BEGIN Task input

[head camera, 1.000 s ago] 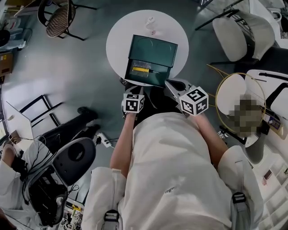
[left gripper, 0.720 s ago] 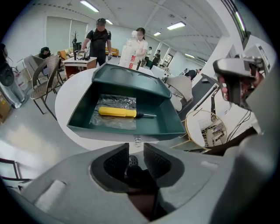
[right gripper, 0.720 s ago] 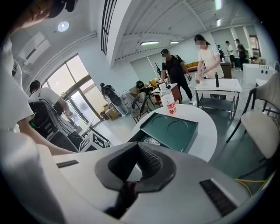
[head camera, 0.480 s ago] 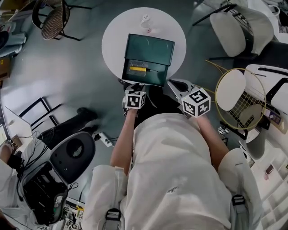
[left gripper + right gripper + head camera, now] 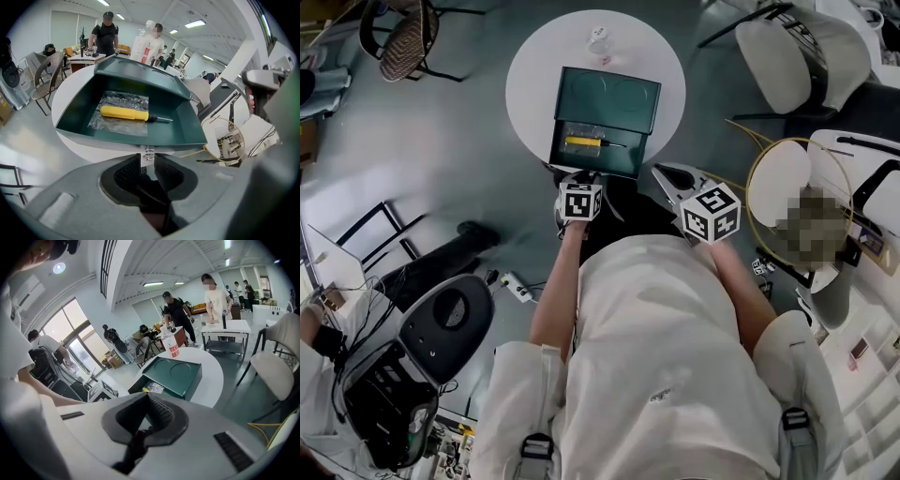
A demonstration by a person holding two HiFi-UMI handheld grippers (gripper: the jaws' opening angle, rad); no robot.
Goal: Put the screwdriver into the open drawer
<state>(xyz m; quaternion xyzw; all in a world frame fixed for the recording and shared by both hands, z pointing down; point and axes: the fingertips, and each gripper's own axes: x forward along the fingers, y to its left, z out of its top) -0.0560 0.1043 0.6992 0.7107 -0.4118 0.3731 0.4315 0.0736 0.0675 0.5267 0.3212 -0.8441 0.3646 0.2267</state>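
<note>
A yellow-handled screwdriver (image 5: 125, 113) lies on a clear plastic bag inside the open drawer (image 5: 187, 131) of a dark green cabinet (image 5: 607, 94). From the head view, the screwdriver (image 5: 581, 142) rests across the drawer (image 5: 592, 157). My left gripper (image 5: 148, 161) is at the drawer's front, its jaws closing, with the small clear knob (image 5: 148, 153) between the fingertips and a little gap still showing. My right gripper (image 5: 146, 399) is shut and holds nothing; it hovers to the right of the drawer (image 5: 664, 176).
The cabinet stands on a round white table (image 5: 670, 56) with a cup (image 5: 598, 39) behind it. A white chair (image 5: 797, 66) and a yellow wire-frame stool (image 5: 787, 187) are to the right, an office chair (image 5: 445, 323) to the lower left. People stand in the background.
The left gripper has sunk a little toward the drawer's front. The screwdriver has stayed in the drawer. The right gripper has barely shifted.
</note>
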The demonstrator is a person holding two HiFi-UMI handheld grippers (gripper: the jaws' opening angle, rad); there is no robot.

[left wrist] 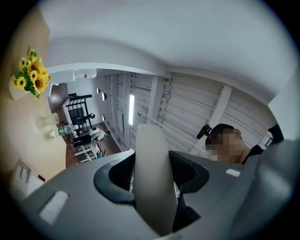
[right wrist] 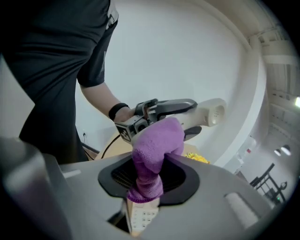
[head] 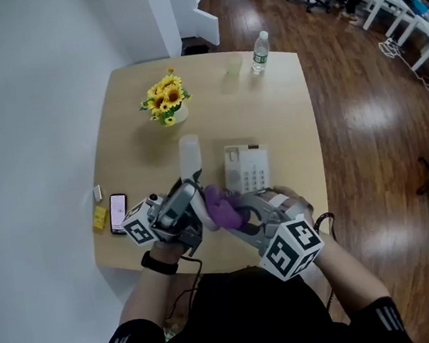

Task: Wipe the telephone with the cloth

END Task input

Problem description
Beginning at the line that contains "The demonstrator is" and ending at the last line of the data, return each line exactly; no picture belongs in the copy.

Problem solution
The demonstrator is a person holding two HiFi-UMI handheld grippers (gripper: the jaws' opening angle, rad); there is no robot.

[left wrist] 
[right wrist] 
[head] 

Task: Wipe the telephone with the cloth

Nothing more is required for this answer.